The Street's Missing the Forest for the Trees

I'm calling Tesla a screaming buy at $426 because the imminent SpaceX IPO will unlock Musk's ability to aggressively expand Tesla's energy storage empire while Wall Street remains obsessed with automotive margin compression. The energy business alone justifies a $200+ premium to current levels, and that's before factoring in the FSD licensing goldmine that's about to explode.

Energy Storage: The $100B Blind Spot

Tesla delivered 9.4 GWh of energy storage in Q1 2026, up 87% year-over-year, yet analysts are pricing this segment at a laughable 0.5x revenue multiple. Meanwhile, comparable pure-play energy companies trade at 4-6x revenue. Do the math. Tesla's energy business is tracking toward $15B in annual revenue by 2027, which at a conservative 3x multiple implies $45B in value. That's $140 per share sitting in plain sight.

The Megapack factory in Shanghai is ramping faster than expected, with production capacity hitting 40 GWh annually by Q4 2026. Every incremental GWh carries 25-30% gross margins, making this Tesla's highest-margin business outside of software. Yet the Street continues to model energy as a rounding error.

FSD Licensing: The Ultimate Optionality Play

Tesla's FSD v13.2 achieved a 47% reduction in critical interventions versus v12, putting it on track for unsupervised deployment in Texas and California by Q3 2026. But here's what consensus is missing: the licensing opportunity is exponentially larger than the robotaxi narrative everyone's fixated on.

Ford's recent pilot program with 1,000 Tesla FSD licenses generated $50M in upfront fees plus $200 per vehicle monthly recurring revenue. Scale that across global OEMs desperate for autonomous capabilities, and you're looking at a $30B+ annual revenue opportunity by 2028. At software multiples, that's $300B in incremental enterprise value, or $950 per Tesla share.

Manufacturing Excellence: Delivery Momentum Accelerating

Q1 2026 deliveries of 523,000 units beat my 510,000 estimate, with Model Y refreshes driving 15% ASP expansion despite the skeptics predicting commoditization. Cybertruck production hit 85,000 quarterly units, exceeding Tesla's own guidance by 20%. The Austin factory alone is tracking toward 650,000 annual capacity by year-end.

More importantly, Tesla's manufacturing cost per vehicle dropped 8% year-over-year even as they scaled Cybertruck production. This operational leverage is what separates Tesla from legacy automakers drowning in EV losses. Ford burned $1.3B on EVs last quarter while Tesla generated $2.1B in automotive gross profit.

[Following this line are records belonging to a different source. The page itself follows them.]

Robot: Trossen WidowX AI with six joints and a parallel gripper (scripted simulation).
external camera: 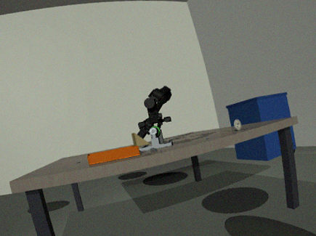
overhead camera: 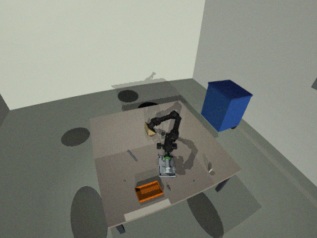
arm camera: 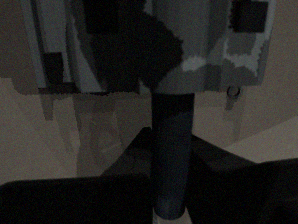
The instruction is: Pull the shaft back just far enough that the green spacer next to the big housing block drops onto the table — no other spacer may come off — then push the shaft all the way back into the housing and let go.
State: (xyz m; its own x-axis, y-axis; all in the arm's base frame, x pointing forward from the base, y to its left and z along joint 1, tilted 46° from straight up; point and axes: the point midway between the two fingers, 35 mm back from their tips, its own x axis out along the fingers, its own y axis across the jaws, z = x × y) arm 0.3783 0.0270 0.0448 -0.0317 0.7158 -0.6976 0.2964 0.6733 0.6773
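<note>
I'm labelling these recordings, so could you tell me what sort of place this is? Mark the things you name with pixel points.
Probably a robotics workroom: an arm [overhead camera: 176, 125] [external camera: 159, 95] on a table [overhead camera: 114, 141] [external camera: 220, 138], with an orange tray [overhead camera: 137, 196] [external camera: 114, 155].

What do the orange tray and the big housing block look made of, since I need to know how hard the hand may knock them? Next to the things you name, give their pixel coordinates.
The orange tray [overhead camera: 159, 193] [external camera: 114, 155] looks like smooth plastic, judging by its even colour and thin walls, though painted metal is possible. The housing block [overhead camera: 171, 172] [arm camera: 200, 45] seems to be bare or grey-painted metal, from its pale grey highlights.
</note>
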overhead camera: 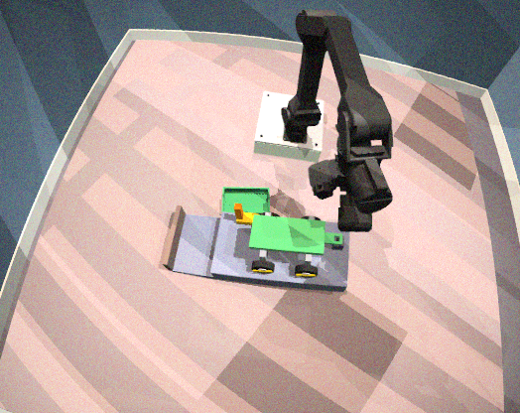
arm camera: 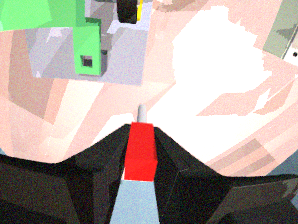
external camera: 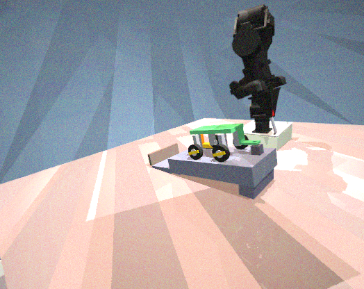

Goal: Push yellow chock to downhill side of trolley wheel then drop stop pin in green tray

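Note:
My gripper (overhead camera: 354,224) (external camera: 273,109) (arm camera: 141,131) is shut on the red-headed stop pin (external camera: 274,124) (arm camera: 141,162). The pin's grey shaft is out of the tab's hole, off the ramp's uphill end, towards the arm base side. The green trolley (overhead camera: 288,234) (external camera: 215,129) (arm camera: 40,12) stands on the grey ramp (overhead camera: 195,243) (external camera: 212,171) (arm camera: 122,67). The yellow chock (overhead camera: 245,218) (external camera: 208,145), with its orange handle upright, is at the trolley's downhill far-side wheel; their contact is hidden. The green tray (overhead camera: 246,189) lies beside the ramp, behind the chock.
A brown end board (overhead camera: 173,239) (external camera: 164,154) stands at the ramp's low end. The white arm base (overhead camera: 273,116) (external camera: 285,135) is behind the tray. A dark block (external camera: 257,149) sits under the trolley's uphill tab (overhead camera: 333,239) (external camera: 251,142) (arm camera: 87,47). A pale rim (overhead camera: 55,164) borders the table.

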Robot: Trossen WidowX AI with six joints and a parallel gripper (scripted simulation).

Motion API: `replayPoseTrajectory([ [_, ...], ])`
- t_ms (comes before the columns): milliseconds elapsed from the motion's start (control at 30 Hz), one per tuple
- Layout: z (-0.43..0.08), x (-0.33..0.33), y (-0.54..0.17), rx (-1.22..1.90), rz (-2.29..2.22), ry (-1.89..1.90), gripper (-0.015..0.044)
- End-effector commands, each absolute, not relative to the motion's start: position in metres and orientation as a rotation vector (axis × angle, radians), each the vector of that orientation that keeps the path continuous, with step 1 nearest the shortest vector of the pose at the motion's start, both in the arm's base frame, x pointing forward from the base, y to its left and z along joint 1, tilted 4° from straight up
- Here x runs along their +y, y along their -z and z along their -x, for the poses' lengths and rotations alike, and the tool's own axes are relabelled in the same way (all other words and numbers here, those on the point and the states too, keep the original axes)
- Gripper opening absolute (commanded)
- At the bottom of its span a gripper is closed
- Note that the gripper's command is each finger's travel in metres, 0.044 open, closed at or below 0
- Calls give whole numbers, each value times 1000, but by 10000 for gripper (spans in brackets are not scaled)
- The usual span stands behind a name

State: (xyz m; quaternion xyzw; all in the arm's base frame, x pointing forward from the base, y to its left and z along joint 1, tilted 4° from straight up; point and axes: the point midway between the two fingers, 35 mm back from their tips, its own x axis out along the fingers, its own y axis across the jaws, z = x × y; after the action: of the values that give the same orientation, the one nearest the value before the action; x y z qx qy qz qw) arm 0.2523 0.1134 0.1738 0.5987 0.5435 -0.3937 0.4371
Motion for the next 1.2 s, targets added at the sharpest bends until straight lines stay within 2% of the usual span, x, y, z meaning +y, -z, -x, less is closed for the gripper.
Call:
replayPoseTrajectory([
  [0, -238, 114, -173, 1346, -1495, 977, 0],
  [367, -225, 111, -171, 1347, -1494, 978, 0],
  [1167, -227, 32, -155, 1341, -1488, 982, 0],
])
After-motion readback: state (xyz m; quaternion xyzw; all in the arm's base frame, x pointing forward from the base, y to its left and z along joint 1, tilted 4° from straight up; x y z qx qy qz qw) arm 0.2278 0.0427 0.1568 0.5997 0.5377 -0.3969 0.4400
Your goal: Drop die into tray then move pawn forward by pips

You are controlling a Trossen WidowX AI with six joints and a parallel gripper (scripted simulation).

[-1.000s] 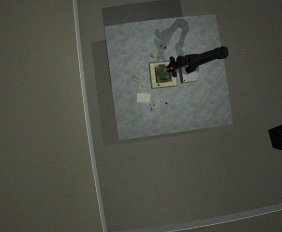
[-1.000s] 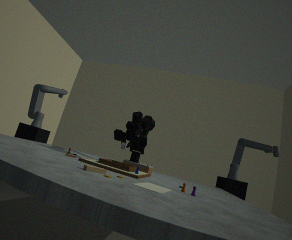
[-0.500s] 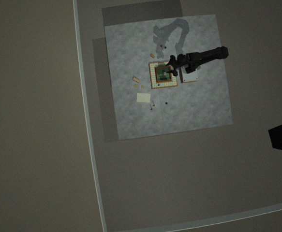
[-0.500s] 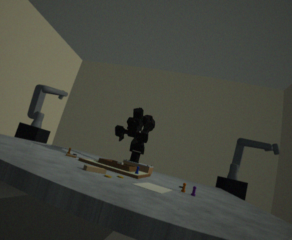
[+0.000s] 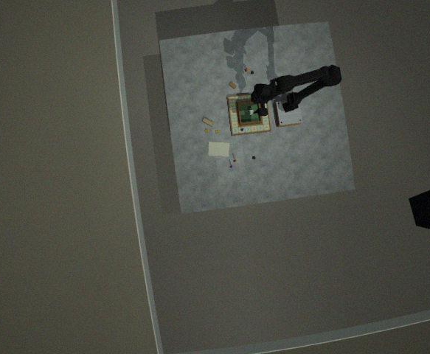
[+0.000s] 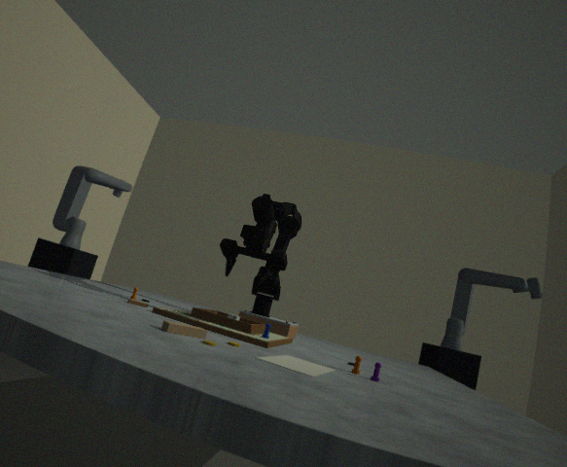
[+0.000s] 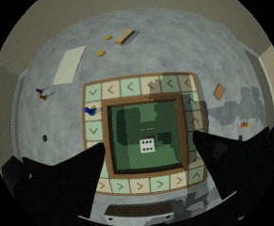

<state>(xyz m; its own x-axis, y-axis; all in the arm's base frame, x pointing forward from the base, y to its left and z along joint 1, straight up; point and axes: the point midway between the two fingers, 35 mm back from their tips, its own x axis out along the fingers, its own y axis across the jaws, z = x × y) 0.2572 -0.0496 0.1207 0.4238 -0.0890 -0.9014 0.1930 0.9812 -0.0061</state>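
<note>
While tool [image 7: 148, 169] gapes, die [image 7: 147, 145] below — in tray [image 7: 120, 151].

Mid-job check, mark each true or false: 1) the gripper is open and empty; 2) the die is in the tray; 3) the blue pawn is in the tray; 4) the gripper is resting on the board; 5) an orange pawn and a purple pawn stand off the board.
1) True: the gripper is open and holds nothing.
2) True: the die lies on the green floor of the tray.
3) False: the blue pawn stands on a ring square of the board, outside the tray.
4) False: in the exterior view it hangs above the board.
5) True: orange pawn, purple pawn.
</note>
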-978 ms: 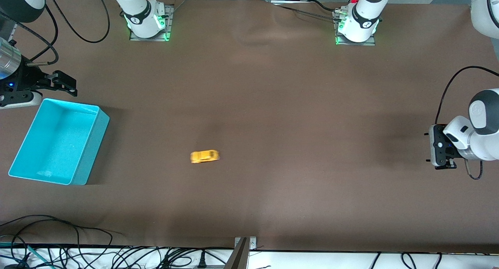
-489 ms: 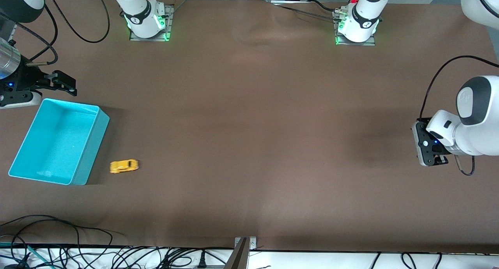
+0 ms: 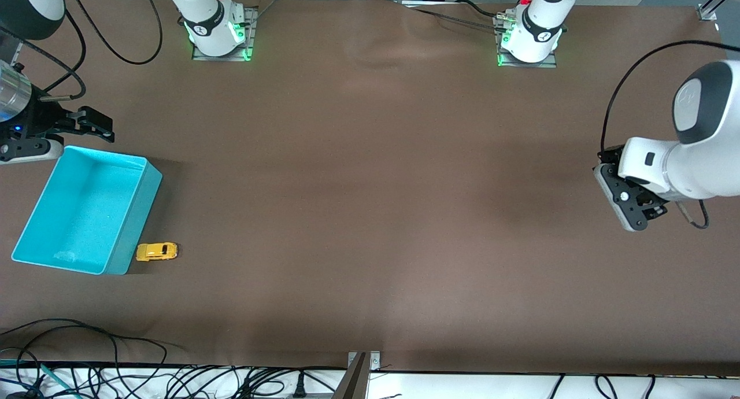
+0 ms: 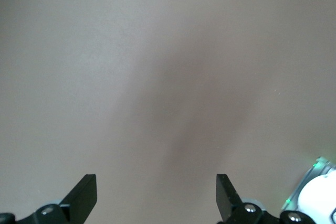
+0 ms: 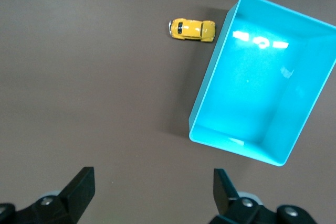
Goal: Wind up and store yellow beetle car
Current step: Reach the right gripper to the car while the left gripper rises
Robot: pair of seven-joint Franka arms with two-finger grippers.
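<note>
The yellow beetle car (image 3: 156, 251) (image 5: 192, 30) stands on the brown table, outside the turquoise bin (image 3: 143, 214) (image 5: 206, 93) and close beside its near corner. I cannot tell if the two touch. The bin has nothing in it. My right gripper (image 3: 97, 126) (image 5: 152, 179) hangs open at the bin's end nearest the arm bases, nothing between its fingers. My left gripper (image 3: 629, 201) (image 4: 156, 184) is open over bare table at the left arm's end, well away from the car.
Both arm bases (image 3: 215, 32) (image 3: 529, 37) glow green along the table's top edge. Loose cables (image 3: 87, 341) and a metal bracket (image 3: 363, 361) lie at the edge nearest the front camera. Brown tabletop (image 3: 370, 214) stretches between bin and left gripper.
The car has rolled across the table toward the right arm's end and come to rest by the bin. The left gripper moved toward the bases and turned. The right gripper stayed put.
</note>
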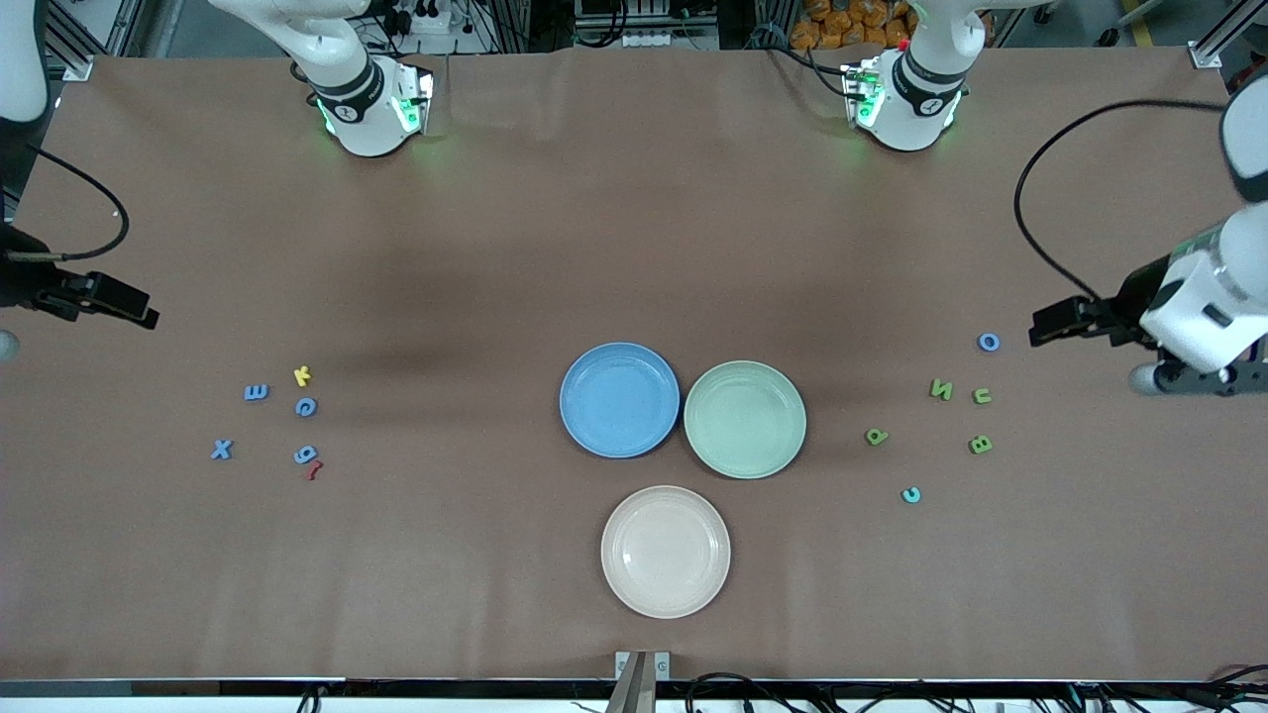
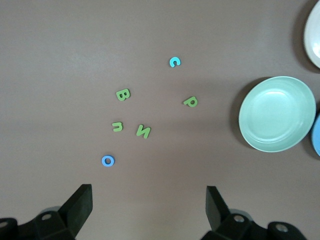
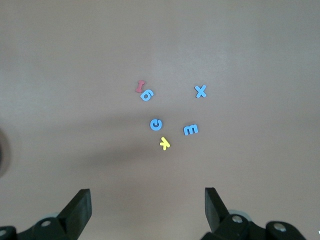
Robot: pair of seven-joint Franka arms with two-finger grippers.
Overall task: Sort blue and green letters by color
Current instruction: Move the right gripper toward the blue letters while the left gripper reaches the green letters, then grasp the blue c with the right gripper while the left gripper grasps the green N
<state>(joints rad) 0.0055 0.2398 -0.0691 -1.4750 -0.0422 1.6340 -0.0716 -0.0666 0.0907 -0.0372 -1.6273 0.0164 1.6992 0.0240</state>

SpaceX Separation: The Ultimate Value Unlock

Chamath's $2 trillion SpaceX underwriting case isn't hyperbole, it's mathematics. A successful SpaceX IPO removes Musk's liquidity constraints and allows him to double down on Tesla's most profitable growth vectors without diluting existing shareholders. Think aggressive Supercharger expansion, energy storage capacity additions, and FSD compute infrastructure investments.

The separation also eliminates the "Musk discount" that's been weighing on Tesla shares. Institutional investors who've avoided Tesla due to governance concerns around Musk's divided attention will flood back in once SpaceX trades independently.

Technical Setup Supports Momentum

Tesla's breaking above the $420 resistance that's held since February, with RSI showing healthy momentum at 67. Options flow shows heavy call buying in the $450-$500 strikes for July expiration, suggesting institutional positioning for a breakout move. The Memorial Day holiday often marks the beginning of summer rallies in high-beta growth names.

Risks Worth Monitoring

China macro headwinds could pressure Shanghai factory utilization, and any FSD regulatory delays would push licensing revenue timelines. But these are execution risks, not structural threats to Tesla's competitive moats.

Bottom Line

Tesla's trading like a car company when it's becoming an energy and software empire. Energy storage scaling, FSD licensing ramping, and SpaceX IPO catalysts create a perfect storm for 40%+ upside over 12 months. I'm modeling $600+ fair value by Q2 2027, implying 18-month returns that'll make Tesla bears wish they'd paid attention to the fundamentals instead of the noise.